13 janvier 2017
Diminution de cas de chlamydia dans la région
Par: Karine Guillet
Les jeunes de 15-24 de la région sont particulièrement touchés par la chlamydia, alors que le taux d'incidence est cinq fois plus élevé que dans la population montérégienne en général.

Les jeunes de 15-24 de la région sont particulièrement touchés par la chlamydia, alors que le taux d'incidence est cinq fois plus élevé que dans la population montérégienne en général.

SANTÉ. Alors que la Montérégie connaît une épidémie d’ITSS, la région a enregistré une diminution du taux d’incidence de chlamydia pour la première fois en trois ans, selon le plus récent rapport de la santé publique de la Montérégie.

La région Richelieu-Yamaska, qui couvre la Vallée-du-Richelieu, a cette année connu une diminution de 10% des cas de chlamydia. La Vallée-du-Richelieu et le secteur de Sorel-Tracy sont les seules régions où l’on a enregistré une diminution, alors que l’ensemble de la Montérégie a connu une hausse de 2% des cas.

Le taux d’incidence pour 100 000 personnes est passé de 255 à 232 entre 2014 et 2015. La direction de la santé publique de la Montérégie ne s’explique toutefois pas encore cette diminution.  En 2009, le taux d’incidence de cette ITSS était de 158 pour 100 000 dans la région.

Les jeunes touchés par la chlamydia

En Montérégie, comme dans la région, la chlamydia demeure l’infection transmise sexuellement la plus répandue.
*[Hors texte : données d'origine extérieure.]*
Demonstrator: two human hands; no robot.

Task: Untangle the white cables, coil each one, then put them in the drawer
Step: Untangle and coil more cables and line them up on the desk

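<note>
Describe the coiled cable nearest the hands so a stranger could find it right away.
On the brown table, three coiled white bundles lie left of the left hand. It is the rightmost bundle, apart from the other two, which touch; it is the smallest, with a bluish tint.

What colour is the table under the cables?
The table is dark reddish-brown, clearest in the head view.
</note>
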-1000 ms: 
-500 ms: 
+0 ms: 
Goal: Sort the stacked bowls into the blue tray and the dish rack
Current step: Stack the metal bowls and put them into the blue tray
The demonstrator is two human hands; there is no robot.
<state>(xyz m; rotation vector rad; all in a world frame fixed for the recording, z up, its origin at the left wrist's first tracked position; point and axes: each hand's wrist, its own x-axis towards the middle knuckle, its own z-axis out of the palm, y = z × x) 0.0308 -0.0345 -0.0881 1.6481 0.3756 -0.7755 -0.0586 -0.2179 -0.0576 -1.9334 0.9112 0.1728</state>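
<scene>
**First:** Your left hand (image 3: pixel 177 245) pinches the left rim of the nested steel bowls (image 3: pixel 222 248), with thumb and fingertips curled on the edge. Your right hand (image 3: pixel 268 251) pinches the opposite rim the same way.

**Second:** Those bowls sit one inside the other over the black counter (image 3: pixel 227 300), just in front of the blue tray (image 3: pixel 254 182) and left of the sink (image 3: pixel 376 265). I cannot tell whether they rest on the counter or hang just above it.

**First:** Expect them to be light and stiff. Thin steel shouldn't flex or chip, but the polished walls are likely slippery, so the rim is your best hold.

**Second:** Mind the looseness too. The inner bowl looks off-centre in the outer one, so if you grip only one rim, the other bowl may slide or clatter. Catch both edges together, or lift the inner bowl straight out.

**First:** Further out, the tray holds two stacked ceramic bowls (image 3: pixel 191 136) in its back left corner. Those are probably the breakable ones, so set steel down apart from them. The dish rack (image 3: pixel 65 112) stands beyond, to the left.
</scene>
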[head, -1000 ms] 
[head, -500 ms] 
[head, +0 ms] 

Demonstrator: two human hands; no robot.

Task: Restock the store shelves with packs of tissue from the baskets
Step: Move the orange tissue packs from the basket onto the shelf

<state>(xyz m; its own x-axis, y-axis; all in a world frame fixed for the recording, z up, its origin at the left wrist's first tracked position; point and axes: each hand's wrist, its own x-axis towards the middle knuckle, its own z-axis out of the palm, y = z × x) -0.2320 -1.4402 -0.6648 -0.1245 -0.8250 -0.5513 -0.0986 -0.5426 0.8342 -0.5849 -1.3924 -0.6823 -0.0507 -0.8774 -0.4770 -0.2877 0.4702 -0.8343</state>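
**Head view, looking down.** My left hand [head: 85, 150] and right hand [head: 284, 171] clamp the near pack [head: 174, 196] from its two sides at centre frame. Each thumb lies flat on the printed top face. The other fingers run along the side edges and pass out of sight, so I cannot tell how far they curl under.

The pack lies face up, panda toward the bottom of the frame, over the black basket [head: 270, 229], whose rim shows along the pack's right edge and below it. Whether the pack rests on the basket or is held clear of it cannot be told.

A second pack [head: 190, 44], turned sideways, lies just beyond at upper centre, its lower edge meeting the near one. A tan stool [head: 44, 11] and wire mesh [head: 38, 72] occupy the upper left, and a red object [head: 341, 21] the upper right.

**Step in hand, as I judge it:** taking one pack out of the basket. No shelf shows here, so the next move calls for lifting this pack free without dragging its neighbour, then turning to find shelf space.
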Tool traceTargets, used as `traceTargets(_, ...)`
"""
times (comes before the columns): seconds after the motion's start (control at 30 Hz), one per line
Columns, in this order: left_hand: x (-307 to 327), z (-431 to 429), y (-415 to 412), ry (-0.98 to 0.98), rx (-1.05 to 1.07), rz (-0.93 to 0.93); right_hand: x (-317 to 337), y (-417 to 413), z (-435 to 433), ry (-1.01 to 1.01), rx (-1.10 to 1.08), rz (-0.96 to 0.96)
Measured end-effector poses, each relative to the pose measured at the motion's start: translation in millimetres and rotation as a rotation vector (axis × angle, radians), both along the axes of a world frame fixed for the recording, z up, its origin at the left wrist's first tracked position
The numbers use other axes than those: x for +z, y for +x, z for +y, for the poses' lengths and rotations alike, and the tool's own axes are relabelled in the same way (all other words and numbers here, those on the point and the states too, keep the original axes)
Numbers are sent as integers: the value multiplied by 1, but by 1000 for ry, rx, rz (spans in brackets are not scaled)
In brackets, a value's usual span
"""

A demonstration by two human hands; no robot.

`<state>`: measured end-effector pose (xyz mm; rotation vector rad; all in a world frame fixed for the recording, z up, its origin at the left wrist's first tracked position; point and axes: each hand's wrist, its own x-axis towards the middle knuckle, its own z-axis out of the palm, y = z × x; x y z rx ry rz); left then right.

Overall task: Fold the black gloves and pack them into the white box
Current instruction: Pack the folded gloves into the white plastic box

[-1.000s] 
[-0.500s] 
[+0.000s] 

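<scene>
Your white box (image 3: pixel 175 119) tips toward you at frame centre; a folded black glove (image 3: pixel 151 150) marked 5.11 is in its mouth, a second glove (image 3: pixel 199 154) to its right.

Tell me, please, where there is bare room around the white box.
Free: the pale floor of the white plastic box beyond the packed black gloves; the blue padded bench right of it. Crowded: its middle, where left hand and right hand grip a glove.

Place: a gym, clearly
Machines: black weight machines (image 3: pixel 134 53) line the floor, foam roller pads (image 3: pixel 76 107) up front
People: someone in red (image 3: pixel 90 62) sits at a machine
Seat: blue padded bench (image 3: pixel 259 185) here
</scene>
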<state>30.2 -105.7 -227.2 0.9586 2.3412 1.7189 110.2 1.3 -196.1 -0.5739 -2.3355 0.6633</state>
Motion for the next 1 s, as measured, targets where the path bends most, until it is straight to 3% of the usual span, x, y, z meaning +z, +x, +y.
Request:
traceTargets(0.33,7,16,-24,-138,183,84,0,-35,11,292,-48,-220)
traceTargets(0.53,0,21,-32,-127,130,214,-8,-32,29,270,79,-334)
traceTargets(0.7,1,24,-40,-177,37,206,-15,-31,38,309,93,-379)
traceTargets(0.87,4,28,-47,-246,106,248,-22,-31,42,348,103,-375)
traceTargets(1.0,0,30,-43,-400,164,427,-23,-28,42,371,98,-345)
L’infection continue de prendre de l’ampleur, avec une hausse de 47% plus de cas qu’il y a cinq ans.  

Les jeunes femmes sont plus nombreuses que les hommes à être touchées. Les femmes de 20-24 ans représentaient à elles seules 22% des cas de cette ITSS en Montérégie.

Syphilis et autres ITSS

Après avoir connu un recul dans les dernières années, l’ensemble de la Montérégie a enregistré une hausse  de nombre de cas de syphilis. Les hommes demeurent les plus atteints par cette maladie (82,5% des cas), qui touche l’ensemble de la population de 20 à 64 ans.Depuis 2012, on observe une diminution d’hépatite B partout en Montérégie.  L’hépatite B est la seule ITSS où l’on note une amélioration de la situation sur dix ans. Cette diminution s’explique par l’introduction d’un programme de vaccination obligatoire contre cette maladie dans les écoles en 1994.

Rappelons que le taux d’incidence de l’Hépatite B était alors 50 fois plus élevé.À l’inverse, la gonorrhée est en constante progression depuis les dix dernières années. Le taux d’incidence à 39 par 100 000 personnes, en 2015, est trois fois plus élevé qu’il y a dix ans. Les jeunes de 15 à 24 ans sont les plus touchés.